How to insert openacc multicore parallel loops into nvfortran GPU code

chenbr · March 22, 2025, 5:29am

In my 3D ocean model, there is a sequential part to implicitly solve the sea surface elevation.
In GPU version (nvfortran -stdpar=gpu -acc=gpu -gpu=nomanaged) of the model, CPU computes this part (DO I = 1, NPOI) as shown below. Here NPOI=43254. If GPU computes this part, fully parallel leads model fails to converge due to dependency, technically rewriten128 threads parallel is slower than CPU sequential, and more than 256 threads reports error “Accelerator Fatal Error: call to cuStreamSynchronize returned error 700 (CUDA_ERROR_ILLEGAL_ADDRESS): Illegal address during kernel execution”.

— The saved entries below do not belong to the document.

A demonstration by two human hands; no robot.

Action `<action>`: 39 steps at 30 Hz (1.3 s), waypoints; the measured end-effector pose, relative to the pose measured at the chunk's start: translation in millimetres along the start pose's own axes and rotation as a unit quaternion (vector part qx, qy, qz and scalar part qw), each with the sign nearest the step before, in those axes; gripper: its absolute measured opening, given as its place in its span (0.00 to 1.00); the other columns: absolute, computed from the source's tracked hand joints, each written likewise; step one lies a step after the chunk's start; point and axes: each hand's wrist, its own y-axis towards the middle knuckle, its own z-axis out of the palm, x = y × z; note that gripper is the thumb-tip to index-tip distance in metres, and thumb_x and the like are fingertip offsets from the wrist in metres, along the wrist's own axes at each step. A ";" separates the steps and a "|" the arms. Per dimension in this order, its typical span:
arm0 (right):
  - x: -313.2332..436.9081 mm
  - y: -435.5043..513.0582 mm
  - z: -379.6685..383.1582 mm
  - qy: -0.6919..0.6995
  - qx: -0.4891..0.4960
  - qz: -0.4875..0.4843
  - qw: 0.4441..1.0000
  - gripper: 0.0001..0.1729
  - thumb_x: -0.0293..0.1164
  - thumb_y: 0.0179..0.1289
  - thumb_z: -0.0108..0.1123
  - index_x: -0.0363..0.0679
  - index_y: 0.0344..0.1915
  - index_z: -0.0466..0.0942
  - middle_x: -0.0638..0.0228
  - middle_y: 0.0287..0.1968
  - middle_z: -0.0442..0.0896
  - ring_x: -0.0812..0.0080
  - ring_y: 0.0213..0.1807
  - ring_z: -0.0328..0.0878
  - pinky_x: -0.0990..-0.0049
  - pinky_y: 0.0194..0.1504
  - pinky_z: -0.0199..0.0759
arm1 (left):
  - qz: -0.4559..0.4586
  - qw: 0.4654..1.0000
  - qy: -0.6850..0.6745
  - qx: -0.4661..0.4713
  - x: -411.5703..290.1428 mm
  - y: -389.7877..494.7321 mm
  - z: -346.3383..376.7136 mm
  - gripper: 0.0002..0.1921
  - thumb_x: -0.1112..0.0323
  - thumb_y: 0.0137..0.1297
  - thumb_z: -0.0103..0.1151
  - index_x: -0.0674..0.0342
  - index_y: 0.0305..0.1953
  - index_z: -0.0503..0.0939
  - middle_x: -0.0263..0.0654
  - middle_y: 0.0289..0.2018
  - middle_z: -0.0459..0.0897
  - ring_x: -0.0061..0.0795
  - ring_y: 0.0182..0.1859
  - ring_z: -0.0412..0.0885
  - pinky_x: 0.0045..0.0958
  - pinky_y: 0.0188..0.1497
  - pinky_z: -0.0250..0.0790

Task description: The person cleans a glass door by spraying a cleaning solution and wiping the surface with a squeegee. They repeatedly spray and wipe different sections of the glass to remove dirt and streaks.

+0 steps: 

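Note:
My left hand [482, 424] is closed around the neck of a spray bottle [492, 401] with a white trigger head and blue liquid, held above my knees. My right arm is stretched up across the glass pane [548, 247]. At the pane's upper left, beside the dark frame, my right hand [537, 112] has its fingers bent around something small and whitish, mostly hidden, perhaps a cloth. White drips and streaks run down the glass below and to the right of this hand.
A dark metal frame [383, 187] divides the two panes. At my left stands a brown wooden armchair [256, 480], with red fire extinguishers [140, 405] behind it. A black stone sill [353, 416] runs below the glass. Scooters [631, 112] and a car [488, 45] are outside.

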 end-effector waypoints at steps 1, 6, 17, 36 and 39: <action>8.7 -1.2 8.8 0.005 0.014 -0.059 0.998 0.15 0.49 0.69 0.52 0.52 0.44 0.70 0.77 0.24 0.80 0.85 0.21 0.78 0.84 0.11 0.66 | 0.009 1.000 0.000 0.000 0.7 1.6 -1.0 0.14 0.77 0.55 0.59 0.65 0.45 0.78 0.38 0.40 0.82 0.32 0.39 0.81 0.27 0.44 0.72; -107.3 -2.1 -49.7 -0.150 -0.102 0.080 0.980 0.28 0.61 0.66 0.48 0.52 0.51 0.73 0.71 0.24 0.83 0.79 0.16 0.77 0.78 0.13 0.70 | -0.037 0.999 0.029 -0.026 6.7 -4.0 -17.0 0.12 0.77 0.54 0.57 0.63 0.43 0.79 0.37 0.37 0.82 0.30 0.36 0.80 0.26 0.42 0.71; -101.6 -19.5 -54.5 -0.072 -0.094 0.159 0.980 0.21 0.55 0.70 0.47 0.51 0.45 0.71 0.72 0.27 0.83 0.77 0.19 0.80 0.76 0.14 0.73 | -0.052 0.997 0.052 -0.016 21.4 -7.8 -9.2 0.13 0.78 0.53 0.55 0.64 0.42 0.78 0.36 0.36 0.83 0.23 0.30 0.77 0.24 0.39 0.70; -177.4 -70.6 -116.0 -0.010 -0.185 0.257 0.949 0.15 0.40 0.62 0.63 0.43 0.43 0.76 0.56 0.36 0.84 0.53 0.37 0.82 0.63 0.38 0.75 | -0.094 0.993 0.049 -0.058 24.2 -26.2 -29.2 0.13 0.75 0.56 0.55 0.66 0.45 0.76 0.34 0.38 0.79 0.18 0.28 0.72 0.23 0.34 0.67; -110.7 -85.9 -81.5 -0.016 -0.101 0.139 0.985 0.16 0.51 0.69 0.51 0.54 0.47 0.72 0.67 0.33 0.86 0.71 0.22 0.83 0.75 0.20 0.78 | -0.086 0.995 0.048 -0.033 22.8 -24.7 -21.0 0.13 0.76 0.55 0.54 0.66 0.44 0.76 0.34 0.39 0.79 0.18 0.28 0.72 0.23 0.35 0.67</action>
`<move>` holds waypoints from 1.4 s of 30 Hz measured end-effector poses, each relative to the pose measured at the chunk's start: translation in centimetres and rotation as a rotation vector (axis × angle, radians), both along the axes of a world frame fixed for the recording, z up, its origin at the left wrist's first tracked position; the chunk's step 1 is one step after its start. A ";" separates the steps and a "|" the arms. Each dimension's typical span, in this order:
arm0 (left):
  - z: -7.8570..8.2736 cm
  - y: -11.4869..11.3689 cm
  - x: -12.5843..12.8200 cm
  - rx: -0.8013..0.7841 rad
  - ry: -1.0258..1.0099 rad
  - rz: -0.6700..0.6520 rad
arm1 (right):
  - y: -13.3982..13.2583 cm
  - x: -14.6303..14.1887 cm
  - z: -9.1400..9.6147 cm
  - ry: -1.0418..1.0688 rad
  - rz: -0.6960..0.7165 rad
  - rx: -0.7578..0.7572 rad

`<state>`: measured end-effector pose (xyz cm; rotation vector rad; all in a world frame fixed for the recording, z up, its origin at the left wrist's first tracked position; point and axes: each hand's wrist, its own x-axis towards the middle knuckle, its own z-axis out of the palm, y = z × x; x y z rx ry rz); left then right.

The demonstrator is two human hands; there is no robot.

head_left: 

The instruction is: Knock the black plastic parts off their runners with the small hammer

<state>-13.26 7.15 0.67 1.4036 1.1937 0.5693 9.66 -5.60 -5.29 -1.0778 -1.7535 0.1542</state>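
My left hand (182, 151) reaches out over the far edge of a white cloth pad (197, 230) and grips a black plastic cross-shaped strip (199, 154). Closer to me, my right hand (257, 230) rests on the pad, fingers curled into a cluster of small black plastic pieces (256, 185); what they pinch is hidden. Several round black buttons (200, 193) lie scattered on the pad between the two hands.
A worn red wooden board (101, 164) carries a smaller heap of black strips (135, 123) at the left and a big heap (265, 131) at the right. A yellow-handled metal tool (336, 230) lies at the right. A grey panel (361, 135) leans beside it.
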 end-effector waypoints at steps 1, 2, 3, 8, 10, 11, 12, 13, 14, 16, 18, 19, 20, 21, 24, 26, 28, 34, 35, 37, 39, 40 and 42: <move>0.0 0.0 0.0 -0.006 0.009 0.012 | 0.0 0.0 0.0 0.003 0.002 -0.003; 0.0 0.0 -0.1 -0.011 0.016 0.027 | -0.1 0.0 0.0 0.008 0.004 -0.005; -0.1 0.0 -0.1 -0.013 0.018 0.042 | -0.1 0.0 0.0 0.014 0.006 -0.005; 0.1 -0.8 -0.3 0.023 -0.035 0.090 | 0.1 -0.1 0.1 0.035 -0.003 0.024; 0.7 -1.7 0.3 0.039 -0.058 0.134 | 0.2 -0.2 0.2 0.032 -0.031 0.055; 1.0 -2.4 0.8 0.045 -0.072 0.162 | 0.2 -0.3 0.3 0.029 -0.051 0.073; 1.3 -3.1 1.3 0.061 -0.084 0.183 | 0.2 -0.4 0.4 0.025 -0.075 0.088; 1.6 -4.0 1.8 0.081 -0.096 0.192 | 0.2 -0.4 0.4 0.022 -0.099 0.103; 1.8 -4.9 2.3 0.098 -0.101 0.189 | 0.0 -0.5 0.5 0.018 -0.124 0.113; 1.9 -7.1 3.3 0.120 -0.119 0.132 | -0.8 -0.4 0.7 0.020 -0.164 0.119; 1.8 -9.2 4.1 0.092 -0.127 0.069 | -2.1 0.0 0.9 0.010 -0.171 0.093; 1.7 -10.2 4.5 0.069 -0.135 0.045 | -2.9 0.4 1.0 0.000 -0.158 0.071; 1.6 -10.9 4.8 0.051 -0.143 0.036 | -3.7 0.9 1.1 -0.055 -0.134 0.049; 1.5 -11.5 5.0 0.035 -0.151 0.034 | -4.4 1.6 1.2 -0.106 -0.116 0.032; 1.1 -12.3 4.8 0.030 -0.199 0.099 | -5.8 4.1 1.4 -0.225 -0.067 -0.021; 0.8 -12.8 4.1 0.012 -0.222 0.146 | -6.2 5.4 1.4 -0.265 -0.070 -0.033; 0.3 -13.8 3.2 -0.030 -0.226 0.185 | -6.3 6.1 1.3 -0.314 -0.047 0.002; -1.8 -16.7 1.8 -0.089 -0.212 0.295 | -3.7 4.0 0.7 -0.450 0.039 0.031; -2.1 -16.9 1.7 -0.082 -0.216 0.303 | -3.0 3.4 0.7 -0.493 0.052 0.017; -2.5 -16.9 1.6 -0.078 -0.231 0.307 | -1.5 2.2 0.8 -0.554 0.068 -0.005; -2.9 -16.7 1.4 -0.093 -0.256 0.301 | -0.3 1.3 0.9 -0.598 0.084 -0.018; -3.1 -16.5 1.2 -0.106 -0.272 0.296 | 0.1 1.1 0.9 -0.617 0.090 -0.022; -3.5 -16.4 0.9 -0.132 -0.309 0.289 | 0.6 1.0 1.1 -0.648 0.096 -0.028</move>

!$ACC UPDATE HOST (APOI,RHSPOI,XPOI) !GPU->CPU
      
      DO ITERR=1,ITMAX
          
          ERR_NRM=0.
          X_NRM=0.

          DO I = 1, NPOI !Wish to have 32 to 512 threads here
              IDX_S=IAPOI(I)
              IDX_E=IAPOI(I+1)-1
              ERR_TMP=RHSPOI(I)
              DO K=IDX_S,IDX_E
                  J=JAPOI(K)
                  ERR_TMP=ERR_TMP-APOI(K)*XPOI(J)
              ENDDO
              ERR_NRM=ERR_NRM+ERR_TMP*ERR_TMP
              XPOI(I)=XPOI(I)+OMEGA*ERR_TMP
              X_NRM=X_NRM+XPOI(I)**2
          ENDDO
          
          RELERR=OMEGA*SQRT(ERR_NRM/X_NRM)
          IF (RELERR.LT.TOL)  THEN
!$ACC UPDATE DEVICE (XPOI) !CPU->GPU
              RETURN
          ENDIF
          
      ENDDO

But in Multicore version (nvfortran -stdpar=multicore) of the model, 32 threads parallel of this part shown below works fine.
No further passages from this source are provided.